Nella tradizione politica e socio-culturale italiana è un luogo comune
ricordare il ruolo Francia nella genesi dell’Italia moderna giacché la Francia
a cavallo del Settecento e Ottocento portava all’Europa la nuova cultura
politica – la cultura liberale di feuillants
nonché quella del radicalismo politico e sociale. Durante il predominio d’Oltralpe in Italia, la
sociabilità rivoluzionaria si tradusse in uno spazio politico, fondato
sull’esercizio di carte costituzionali esemplate su quella francese del 1795,
che sancivano – bisogna sottolinearlo – le libertà del cittadino, ne promuovevano
la partecipazione alla vita pubblica, i principi egualitari, l’elogio della
democrazia rappresentativa, l’unica forma di governo in grado di garantire i
diritti naturali e inalienabili della persona umana e del popolo sovrano. Come
ha sottolineato il noto filosofo italiano Norberto Bobbio, “la democrazia è
quel sistema politico che permette il maggiore avvicinamento tra le esigenze
della morale e quelle della politica”. E così l’esperienza traumatica non ha
avuto conseguenze poco riparabili.
La presenza francese in Italia influenzò abbastanza la cultura politica
nonché i modelli istituzionali e la sua statualità.
Avrà influenzato anche la scelta storica e concettuale del conte Camillo Benso
di Cavour – la sua scelta delle libertà fondamentali, interessi e bene
individuali, responsabilità della persona. Già sin dal 1870, la cultura
politica italiana si impegnò per rinvenire altrove le origini del Risorgimento,
e questo modo di ragionare e agire trovò conclusione nei termini di uno Stato
unitario liberale.
Nel Novecento accadde anche il Ventennio Nero che diventò un’esperienza del
regime totalitario il quale, peraltro, non è possibile paragonare con quello
nazista. E’ molto probabile che e’ proprio il nucleo
culturale del popolo Italia che non permise al duce di rendere il suo potere assoluto…

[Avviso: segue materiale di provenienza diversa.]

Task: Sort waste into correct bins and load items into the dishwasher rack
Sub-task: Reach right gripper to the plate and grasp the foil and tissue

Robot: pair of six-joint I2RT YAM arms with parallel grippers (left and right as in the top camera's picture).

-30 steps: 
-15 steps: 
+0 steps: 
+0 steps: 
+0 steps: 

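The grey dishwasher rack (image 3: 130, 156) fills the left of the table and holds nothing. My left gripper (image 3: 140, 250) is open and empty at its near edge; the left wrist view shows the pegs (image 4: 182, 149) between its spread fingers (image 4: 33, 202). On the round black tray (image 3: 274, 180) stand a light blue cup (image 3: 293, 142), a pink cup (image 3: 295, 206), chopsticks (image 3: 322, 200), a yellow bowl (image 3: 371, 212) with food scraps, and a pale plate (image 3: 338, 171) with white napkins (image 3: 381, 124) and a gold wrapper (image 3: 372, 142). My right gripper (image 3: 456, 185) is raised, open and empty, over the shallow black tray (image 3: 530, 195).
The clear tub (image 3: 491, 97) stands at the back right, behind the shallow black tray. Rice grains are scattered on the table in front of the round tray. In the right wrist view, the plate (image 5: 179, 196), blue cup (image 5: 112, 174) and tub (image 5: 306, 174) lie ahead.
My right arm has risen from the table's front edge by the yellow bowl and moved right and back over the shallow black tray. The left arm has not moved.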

Tutto ciò deve essere preso in considerazione come fattori traumatici –
qualora avessimo bisogno di rivelare il ruolo del trauma nel passato e presente
di qualsiasi paese. È la storia del trauma nella civiltà del paese.
***
Le repubbliche marinare e i Comuni, risorse a poca distanza da tutto il
mondo, erano molto presto diventati forti centri informazioni, scambio di
conoscenza, lavoro, produzione, istruzione, affari, della cooperazione, erano
eredi dell’antica filosofia e logica, della cultura politica e dei modelli
istituzionali. Con l’andar del tempo, una buona, per non dire la maggior parte
delle élite urbane ha ereditato l’antica cultura politica e il diritto romano,
la tradizione dei Comuni che fiorirono grazie al lavoro sodo quotidiano –
nonché al senso comune e la tolleranza dei cittadini.

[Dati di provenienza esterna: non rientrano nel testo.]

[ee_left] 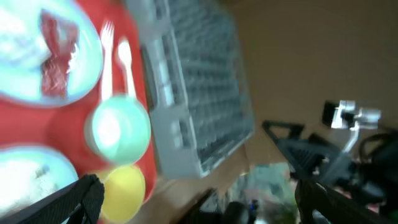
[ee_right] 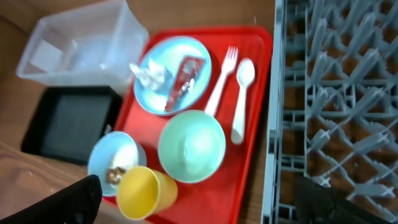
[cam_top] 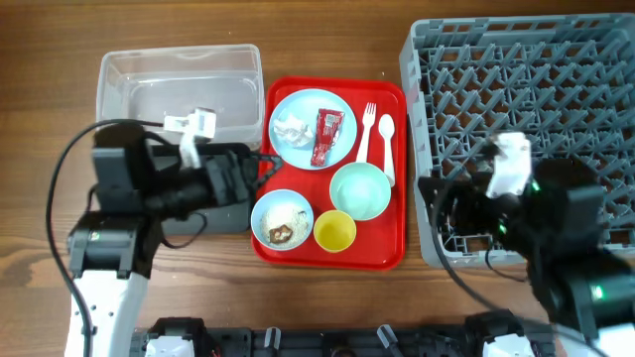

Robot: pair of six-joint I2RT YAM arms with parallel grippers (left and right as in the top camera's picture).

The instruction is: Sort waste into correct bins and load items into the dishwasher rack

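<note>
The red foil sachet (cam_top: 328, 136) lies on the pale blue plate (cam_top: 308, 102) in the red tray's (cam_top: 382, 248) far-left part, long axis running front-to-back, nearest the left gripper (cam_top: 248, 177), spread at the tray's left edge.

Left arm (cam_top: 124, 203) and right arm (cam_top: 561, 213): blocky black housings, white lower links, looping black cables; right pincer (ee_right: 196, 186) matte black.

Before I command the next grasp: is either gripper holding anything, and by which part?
Nothing is held. The left gripper and right gripper both show jaws spread wide with nothing between them.
</note>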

Prendendo in considerazione tutto questo complesso di
fattori e idee sopraindicati, va sottolineata l’importanza indispensabile di
un’esperienza abbastanza prolungata del gemellaggio tra la Russia e l’Italia
nella zona del Mediterraneo e Del Gran Mar Nero – della cooperazione pacifica
tra le città-gemelle della zona esaminata. Va sicuramente sottolineato che i
meccanismi e gli effetti concreti della paradiplomazia come parte essenziale
della diplomazia pubblica possono giocare un ruolo veramente decisivo per
conservare la pace lungo e forte nonché gettare le basi della cooperazione.